• **TASK**
Which lines below fall between the one containing "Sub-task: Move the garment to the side" and the one containing "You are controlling"? Repeat them exactly, counting both of those lines, and add nothing else.

• **INPUT DATA**
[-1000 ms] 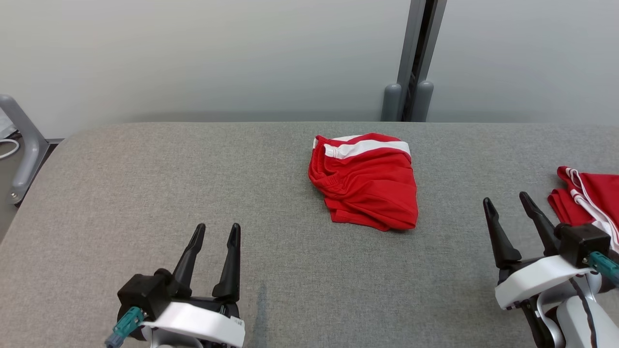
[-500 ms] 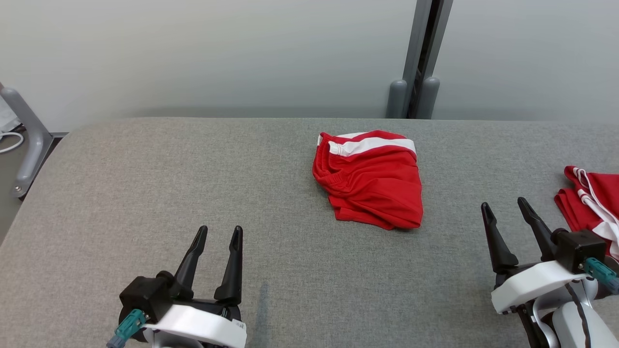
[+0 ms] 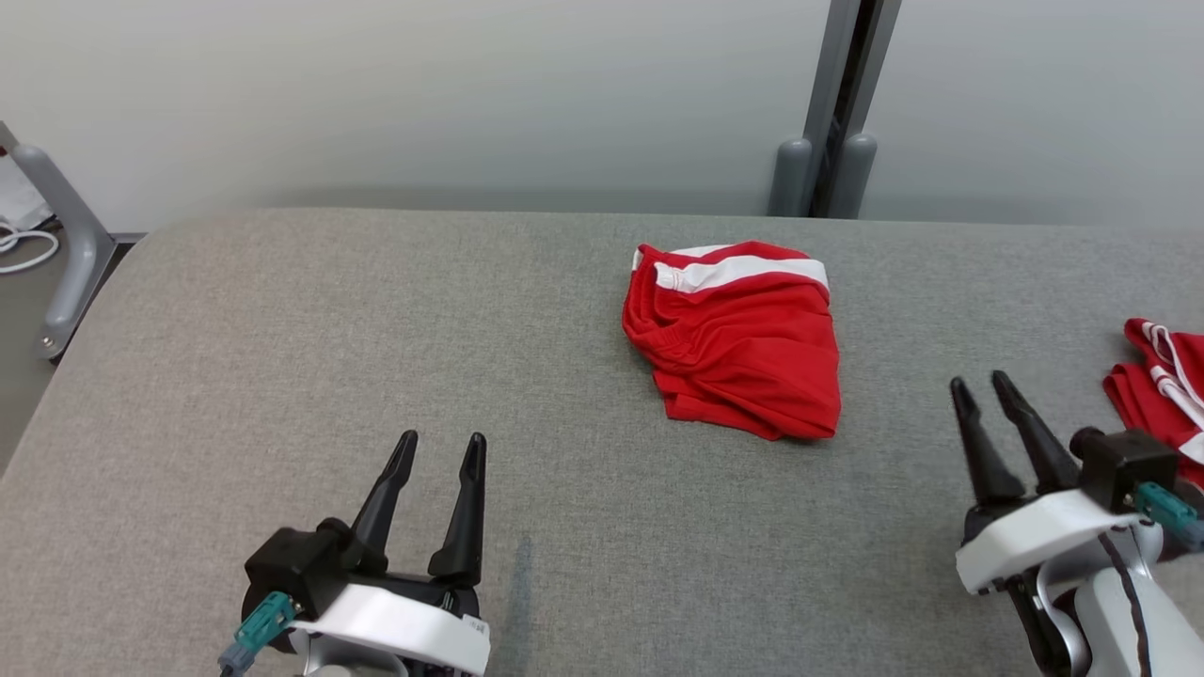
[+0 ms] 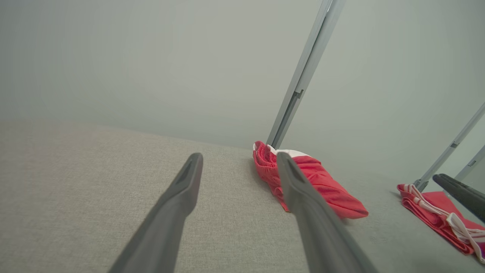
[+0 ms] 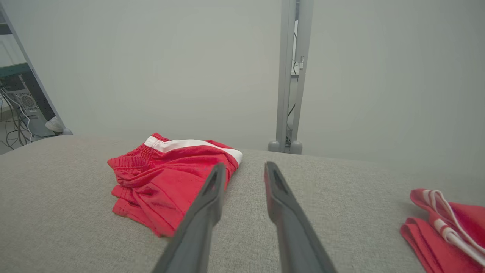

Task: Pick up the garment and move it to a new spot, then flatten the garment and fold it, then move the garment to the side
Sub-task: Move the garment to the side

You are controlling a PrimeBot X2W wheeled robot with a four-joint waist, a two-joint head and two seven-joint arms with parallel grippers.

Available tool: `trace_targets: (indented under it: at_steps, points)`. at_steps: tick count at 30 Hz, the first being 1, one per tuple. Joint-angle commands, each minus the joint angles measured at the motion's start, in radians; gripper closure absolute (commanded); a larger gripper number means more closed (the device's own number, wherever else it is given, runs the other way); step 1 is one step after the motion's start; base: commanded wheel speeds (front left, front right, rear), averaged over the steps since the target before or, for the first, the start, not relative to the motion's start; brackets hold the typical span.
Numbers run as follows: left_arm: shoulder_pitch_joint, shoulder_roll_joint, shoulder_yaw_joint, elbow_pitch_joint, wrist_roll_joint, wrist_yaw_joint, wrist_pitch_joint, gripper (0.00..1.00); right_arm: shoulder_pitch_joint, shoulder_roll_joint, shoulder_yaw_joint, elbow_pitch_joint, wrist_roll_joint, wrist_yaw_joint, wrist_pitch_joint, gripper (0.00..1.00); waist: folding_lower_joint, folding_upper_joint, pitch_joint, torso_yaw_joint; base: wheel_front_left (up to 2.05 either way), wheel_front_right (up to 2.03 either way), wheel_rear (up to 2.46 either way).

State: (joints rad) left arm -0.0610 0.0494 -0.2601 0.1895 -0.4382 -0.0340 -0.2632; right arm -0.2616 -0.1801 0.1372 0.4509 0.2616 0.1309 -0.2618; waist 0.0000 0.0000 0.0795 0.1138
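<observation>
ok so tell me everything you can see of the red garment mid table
The red garment looks like thin sports shorts: white band along the far edge, gathered elastic waistband at the left. It lies loosely folded and creased, toward the far middle of the grey fabric table, touching nothing else.

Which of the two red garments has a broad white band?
The middle garment: one broad white band crosses its far edge. The right-edge garment has narrow white stripes instead.

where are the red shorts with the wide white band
Head view: the red shorts lie right of centre on the grey table, left of the second red garment.
</observation>
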Motion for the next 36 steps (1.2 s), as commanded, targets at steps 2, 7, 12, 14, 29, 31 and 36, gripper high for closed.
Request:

• **WRITTEN ANSWER**
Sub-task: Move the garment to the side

You are controlling a PrimeBot X2W wheeled robot with a four-joint waist, a two-joint head and two seven-joint arms with parallel grippers.

The complete answer has been presented.